Dos jornais de banca:
‘Agora’ – ‘Ataques do PCC contra a Polícia matam 7 e ferem 6’ (Sáb.), ‘Atentados do PCC matam 23 policiais’ (Dom.) e ‘Terror do PCC avança e deixa 52 mortos’ (2ª).
‘Diário de S. Paulo’ – ‘PCC comanda ataques a bases policiais e mata 5’ (sábado, mas não foi a manchete), ‘30 mortes’ (Dom.) e ‘Sob domínio do terror’ (2ª).
‘O Dia’ – ‘São Paulo: 36 policiais e 14 terroristas mortos’ (2ª).
‘Extra’ – ‘Terror paulista se espalha.

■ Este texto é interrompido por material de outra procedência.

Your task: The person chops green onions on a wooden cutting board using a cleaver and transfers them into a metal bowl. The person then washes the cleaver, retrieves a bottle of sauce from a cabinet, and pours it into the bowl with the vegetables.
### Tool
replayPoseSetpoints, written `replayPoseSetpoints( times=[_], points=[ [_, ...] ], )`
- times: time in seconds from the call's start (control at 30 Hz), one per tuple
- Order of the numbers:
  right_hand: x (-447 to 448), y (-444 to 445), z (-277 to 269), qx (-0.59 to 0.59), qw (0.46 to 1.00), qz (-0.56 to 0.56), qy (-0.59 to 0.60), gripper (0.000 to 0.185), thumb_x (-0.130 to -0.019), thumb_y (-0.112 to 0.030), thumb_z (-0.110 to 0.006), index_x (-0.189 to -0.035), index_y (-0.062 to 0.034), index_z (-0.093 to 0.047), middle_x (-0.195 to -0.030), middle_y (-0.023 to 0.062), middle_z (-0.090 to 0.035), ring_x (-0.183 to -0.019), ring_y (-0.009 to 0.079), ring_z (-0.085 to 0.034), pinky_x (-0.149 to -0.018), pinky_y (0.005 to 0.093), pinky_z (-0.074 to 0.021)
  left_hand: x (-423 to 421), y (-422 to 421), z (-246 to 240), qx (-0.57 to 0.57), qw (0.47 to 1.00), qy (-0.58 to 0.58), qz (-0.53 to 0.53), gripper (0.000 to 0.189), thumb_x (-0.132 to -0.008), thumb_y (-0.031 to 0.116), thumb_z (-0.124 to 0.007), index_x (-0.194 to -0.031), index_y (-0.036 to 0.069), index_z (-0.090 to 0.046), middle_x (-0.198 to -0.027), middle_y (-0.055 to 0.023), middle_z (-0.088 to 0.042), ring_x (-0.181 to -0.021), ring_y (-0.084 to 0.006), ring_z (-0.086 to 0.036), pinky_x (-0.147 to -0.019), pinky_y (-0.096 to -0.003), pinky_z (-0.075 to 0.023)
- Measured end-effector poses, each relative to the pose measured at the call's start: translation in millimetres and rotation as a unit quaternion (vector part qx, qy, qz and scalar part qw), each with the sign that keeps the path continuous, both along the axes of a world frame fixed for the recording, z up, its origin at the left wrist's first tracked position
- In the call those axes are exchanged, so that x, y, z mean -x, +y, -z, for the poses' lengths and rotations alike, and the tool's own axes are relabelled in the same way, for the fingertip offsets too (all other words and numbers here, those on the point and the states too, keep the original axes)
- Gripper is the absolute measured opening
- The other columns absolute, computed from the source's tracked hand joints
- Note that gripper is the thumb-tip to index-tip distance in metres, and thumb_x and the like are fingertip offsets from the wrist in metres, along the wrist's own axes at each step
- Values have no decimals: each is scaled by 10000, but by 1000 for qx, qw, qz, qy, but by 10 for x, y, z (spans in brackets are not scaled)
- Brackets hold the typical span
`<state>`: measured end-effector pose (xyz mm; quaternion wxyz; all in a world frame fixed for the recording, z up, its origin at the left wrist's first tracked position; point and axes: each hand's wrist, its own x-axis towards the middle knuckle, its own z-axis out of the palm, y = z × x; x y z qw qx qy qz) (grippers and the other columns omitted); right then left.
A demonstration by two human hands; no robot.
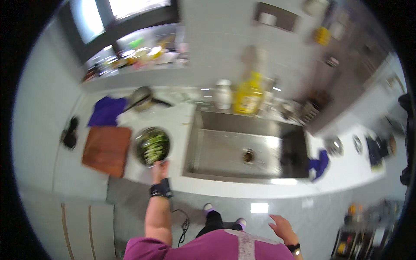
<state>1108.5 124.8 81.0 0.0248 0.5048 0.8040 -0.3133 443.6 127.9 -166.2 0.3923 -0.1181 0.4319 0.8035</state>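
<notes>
My left hand (pixel 160 170) has its fingers at the near rim of a round metal bowl (pixel 139 152) and appears to grip it. Chopped green vegetables (pixel 154 146) lie inside, pale green towards the near side. The bowl is on the white countertop (pixel 177 146), between a brown wooden cutting board (pixel 108 149) and a stainless steel sink (pixel 227 152). Low on the right, away from the counter, my right hand (pixel 282 227) hangs over the floor with its fingers apart and nothing in it. Blur hides the finer detail.
Behind the board are a purple cloth (pixel 108 111) and a pan (pixel 143 97) with a dark handle. A white bottle (pixel 223 94) and a large yellow bottle (pixel 248 97) stand behind the sink. Another purple cloth (pixel 320 165) hangs at its right edge. A cable (pixel 184 226) trails near my feet.
</notes>
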Motion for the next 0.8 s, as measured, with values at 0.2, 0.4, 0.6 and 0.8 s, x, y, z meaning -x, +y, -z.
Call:
replayPoseSetpoints(
  times=[0.2, 0.4, 0.6, 0.8],
  points=[
    [-270, -185, 88, -13, 1000, 6, -12, 442, -899, -233, -630, -1309, -80, -567, -1239, 169, -626, -1132, 355, -598, -956, 435, -496, -563, -380, -239, 9, 996, 60, 72, 296, -961, 176, -541, -1168, -36, -533, -1148, -154, -620, -1101, -301, -615, -1024, -421, -524],
    [-821, -288, 79, -12, 1000, 22, 8, 439, -896, -219, -620, -1306, -72, -566, -1213, 162, -635, -1088, 350, -617, -917, 439, -511, -2171, -448, -1541, 55, 974, 101, 193, 303, -956, 234, -587, -1128, -7, -522, -1055, -99, -603, -949, -255, -641, -880, -381, -541],
    [-1989, -607, 74, -18, 997, 68, 6, 446, -881, -210, -635, -1300, -71, -570, -1190, 172, -642, -1066, 356, -628, -901, 440, -517, -4086, -286, -2203, 69, 921, 162, 348, 243, -923, 152, -624, -1094, 75, -469, -1031, -79, -589, -778, -267, -660, -680, -381, -560],
    [-3340, -1322, 23, -41, 972, 230, 10, 443, -884, -223, -656, -1296, -84, -575, -1195, 181, -638, -1075, 368, -623, -906, 448, -515, -5892, 180, -2482, 77, 813, 156, 555, 300, -911, 109, -611, -1153, 29, -453, -1037, -159, -646, -794, -286, -681, -658, -377, -566]
  ],
)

Rio reforça o policiamento’ (2ª).
As chamadas nos jornais econômicos:
‘Valor’: ‘SP sofre crise de segurança e rejeita ajuda’ (2ª).
‘Gazeta Mercantil’: ‘Governo de São Paulo descarta PF no Estado’ (2ª).
Guerra urbana
A Folha, o ‘Estado’ o ‘Globo’ mudaram bastante suas edições finais de sábado, fechadas no final da noite de sexta-feira, para noticiar o início da onda de ataques desencadeada pelo PCC em São Paulo. A Folha e ‘Estado’ deram chamadas na Primeira Página (a Folha com mais destaque) e o mesmo espaço interno (as capas dos seus cadernos de cidade e mais meia página).
A Folha acertou ao publicar um caderno especial de oito páginas no domingo. Nesta segunda, manteve o destaque que a violência dos fatos exige com um novo caderno, de 16 páginas.
É compreensível que estas edições de sábado, domingo e hoje tenham tido como principais preocupações contabilizar os estragos provocados pelas ações do PCC – mortes, rebeliões, incêndios de ônibus e, agora, ataques a prédios bancários – e ouvir autoridades. Os números ainda são confusos e os leitores só terão um quadro mais preciso quando o jornal conseguir a identificação dos mortos, suas ocupações e circunstâncias das mortes.
Os relatos dos ataques acabaram ficando fragmentados e dispersos. O ideal seria uma edição que os consolidasse. O melhor relato – texto, informações e contextualização – publicado pela Folha está na edição de hoje, ‘O medo’, na contra-capa do caderno ‘Cotidiano’ (pág. C16).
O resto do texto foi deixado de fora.